_BRIEF_
Reproduce, from the line containing "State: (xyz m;" to the last line of the material, every line exactly.
---------- DATASET EXCERPT ----------
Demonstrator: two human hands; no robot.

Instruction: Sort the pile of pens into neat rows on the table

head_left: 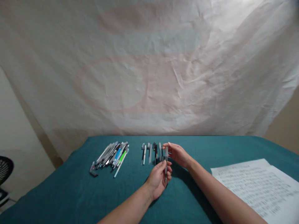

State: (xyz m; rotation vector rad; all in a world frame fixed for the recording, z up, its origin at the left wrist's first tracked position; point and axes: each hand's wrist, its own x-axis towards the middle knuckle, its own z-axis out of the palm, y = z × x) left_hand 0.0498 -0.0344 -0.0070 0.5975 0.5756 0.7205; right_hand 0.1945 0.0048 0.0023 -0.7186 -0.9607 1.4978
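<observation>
A slim clear-barrelled pen (166,153) stands nearly upright in front of me, above the cloth. My left hand (157,179) is closed around its lower part, thumb against the barrel. At its upper end, the curled fingers of my right hand (178,154) close on the pen from the right; the exact contact is hard to make out. Just left of the hands lies a row of pens, each with a separate cap or short piece by its top: a pale one (144,155), a grey one (150,155) and a black one (156,154). Another clear pen (160,149) lies partly behind my left hand.
A heap of mixed pens (109,155), with blue and green ones among them, lies on the left of the green cloth-covered table (70,193). Beside it is a small dark-and-clear object (93,171). Printed sheets (252,186) lie at the right. Behind hangs a pale sheet (149,77).
</observation>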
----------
_EXERCISE RESULT_
State: (xyz m; rotation vector rad; all in a world frame fixed for the recording, z up, its origin at the left wrist's first tracked position; point and axes: each hand's wrist, its own x-axis towards the middle knuckle, its own z-axis out of the palm, y = z × x) left_hand 0.0498 -0.0344 -0.0070 0.5975 0.5756 0.7205; right_hand 0.1945 0.0048 0.0023 -0.7186 -0.9607 1.4978
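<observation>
A slim clear-barrelled pen (166,153) stands nearly upright in front of me, above the cloth. My left hand (157,179) is closed around its lower part, thumb against the barrel. At its upper end, the curled fingers of my right hand (178,154) close on the pen from the right; the exact contact is hard to make out. Just left of the hands lies a row of pens, each with a separate cap or short piece by its top: a pale one (144,155), a grey one (150,155) and a black one (156,154). Another clear pen (160,149) lies partly behind my left hand.
A heap of mixed pens (109,155), with blue and green ones among them, lies on the left of the green cloth-covered table (70,193). Beside it is a small dark-and-clear object (93,171). Printed sheets (252,186) lie at the right. Behind hangs a pale sheet (149,77).
</observation>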

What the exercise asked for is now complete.